Well you start off with nothing. Then you get more information, like gender, (analogous to first probability revision) which you build in to your initial mental picture = P(Dz|Findings in first 5 minutes). The important “findings” worthy of more formal study and quantitative analysis are 1) decision rules, and 2) single findings that have potentially giant dx odds ratios (eg febrile pt is from Congo in 2019), or are risky (eg central venous pressure), or expensive (imaging, lab). These are the tests that sometimes get published with LRs, making the assumption that you use them wisely, and often in tables - when there is a lot of heterogeneity, eg by sex. Not unlike the HR in an RCT done in a population not like your patient. I’ll grant you that the idea of tabulating compendia of LRs as if they were constant properties of a given test/dz couple has faltered in the commercial sense: I think that the book “Decision making in imaging” is probably out of print, and certainly out of date, but mainly because of the march of progress, i.e. the moving target of technology assessment in the modern era.

1 Like

It’s important to distinguish between sensitivity/specificity and predictive value. Sens/spec have a role, but in screening, where the objective is to winnow out the people with the problem from a clinical population. However, if you are dealing with decisions about individual patients, then they are not a great deal of help.

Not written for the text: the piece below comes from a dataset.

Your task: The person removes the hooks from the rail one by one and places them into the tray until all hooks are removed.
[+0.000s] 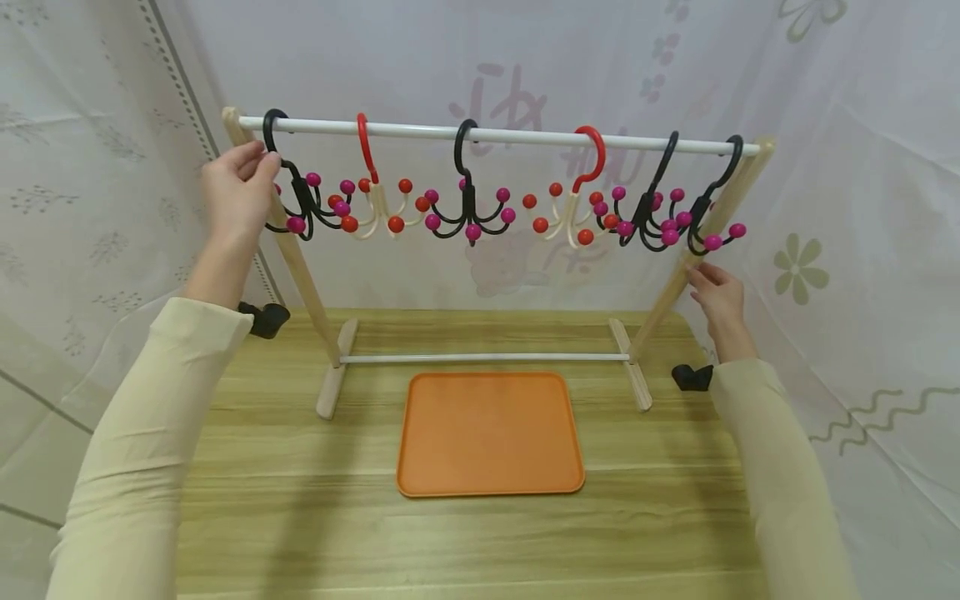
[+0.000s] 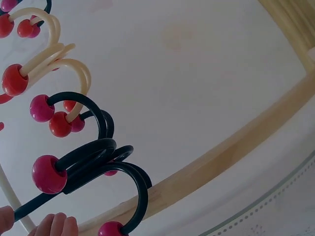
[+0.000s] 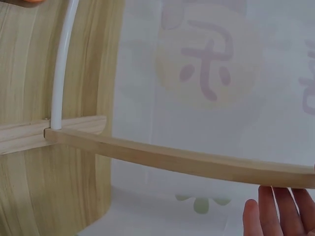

For example, nuchal translucency scanning in pregnancy was only 72% sensitive and 96% specific. The positive predictive value was just 5·3%. But here’s the thing : the negative predictive value was 99·9%. Because it’s non-invasive, it can winnow down your original population by about 95%. The remaining 5% need to be reassured that most positive NT scans are false positives, and some of them will certainly go forward for more invasive testing. However, the value of the test lies in its ability to give a high degree of reassurance to those 95% of couples with negative scans.

So perhaps sens/spec are getting criticised for doing a job poorly that they are not meant to do at all.

It’s also worth noting that statisticians operate on what Gerd Gigerenzer calls “The God Model” where all relevant information is available simultaneously and there are computational resources to fit it into a prediction model. In real life, information is generally available sequentially. A patient presenting with chest pain will present with information about age and sex right away, and getting an ECG done is quick. If the ECG shows an MI, then treatment must be initiated immediately, without waiting to see what the cardiac enzymes look like. So clinical decision making tends to operate on a frugal tree model, where decisions are made by examining the predictive factors one at a time.

In this respect, what many statisticians need to learn is how clinical decisions are made. Otherwise we will build endless ‘hobby’ models that will never really impact on clinical practice. I say this rather gloomily, reflecting that after 50 years of functions to estimate cardiovascular risk, a very large proportion of people are being managed ‘sub-optimally’ (a medical term indicating the sort of train wreck that you shouldn’t discuss aloud in front of the patient or their grieving relatives).


Well said Ronan. On the possible use of sens and spec for screening, I have doubts even there. I think that pre- and post-test probabilities of disease are simpler concepts and more directly actionable.